As industrywide interest jumped, some big names were leading the bulls’ herd. Senator Investment Group, managed by Doug Silverman and Alexander Klabin, created the largest position in Citigroup Inc. (NYSE:C). Senator Investment Group had $95.6 million invested in the company at the end of the quarter. Jeffrey Altman’s Owl Creek Asset Management also initiated a $87.9 million position during the quarter. The following funds were also among the new C investors: Steve Cohen’s Point72 Asset Management and Zach Schreiber’s Point State Capital.
Let’s now review hedge fund activity in other stocks similar to Citigroup Inc. (NYSE:C). These stocks are Starbucks Corporation (NASDAQ:SBUX), Sony Corporation (NYSE:SNE), Wells Fargo & Company (NYSE:WFC), Morgan Stanley (NYSE:MS), Sanofi (NYSE:SNY), The Boeing Company (NYSE:BA), and Lowe’s Companies, Inc. (NYSE:LOW). All of these stocks’ market caps are closest to C’s market cap.
|Ticker||No of HFs with positions||Total Value of HF Positions (x1000)||Change in HF Position|
View table here if you experience formatting issues.
As you can see these stocks had an average of 57.3 hedge funds with bullish positions and the average amount invested in these stocks was $3913 million.

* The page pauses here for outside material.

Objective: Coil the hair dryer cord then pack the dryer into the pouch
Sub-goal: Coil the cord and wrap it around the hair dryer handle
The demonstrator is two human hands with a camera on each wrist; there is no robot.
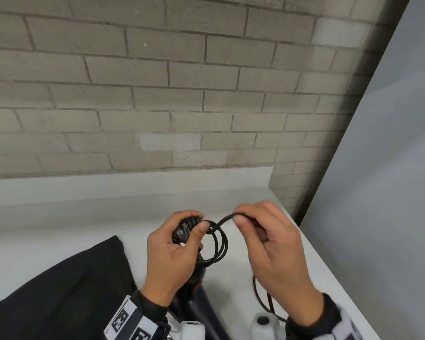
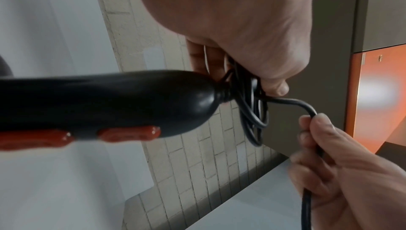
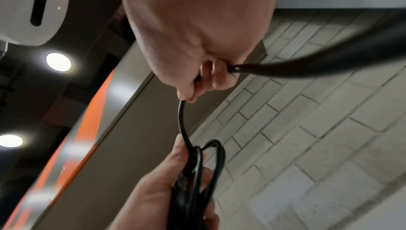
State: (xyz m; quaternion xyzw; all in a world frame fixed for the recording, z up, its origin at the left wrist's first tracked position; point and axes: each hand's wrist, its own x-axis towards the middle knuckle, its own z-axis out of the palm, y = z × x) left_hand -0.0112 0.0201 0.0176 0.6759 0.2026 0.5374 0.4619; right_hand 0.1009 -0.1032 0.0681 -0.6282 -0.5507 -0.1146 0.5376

That figure was $7120 million in C’s case. Wells Fargo & Company (NYSE:WFC) is the most popular stock in this table. On the other hand Sanofi (NYSE:SNY) is the least popular one with only 15 bullish hedge fund positions. Citigroup Inc. (NYSE:C) is not the most popular stock in this group but hedge fund interest is still above average. Our overall hedge fund sentiment score for C is 80.2. Stocks with higher number of hedge fund positions relative to other stocks as well as relative to their historical range receive a higher sentiment score. Our calculations showed that top 30 most popular stocks among hedge funds returned 81.2% in 2019 and 2020, and outperformed the S&P 500 ETF (SPY) by 26 percentage points. These stocks gained 5.3% in 2021 through March 19th and still beat the market by 0.8 percentage points. Hedge funds were also right about betting on C as the stock returned 19.4% since the end of Q4 (through 3/19) and outperformed the market. Hedge funds were rewarded for their relative bullishness.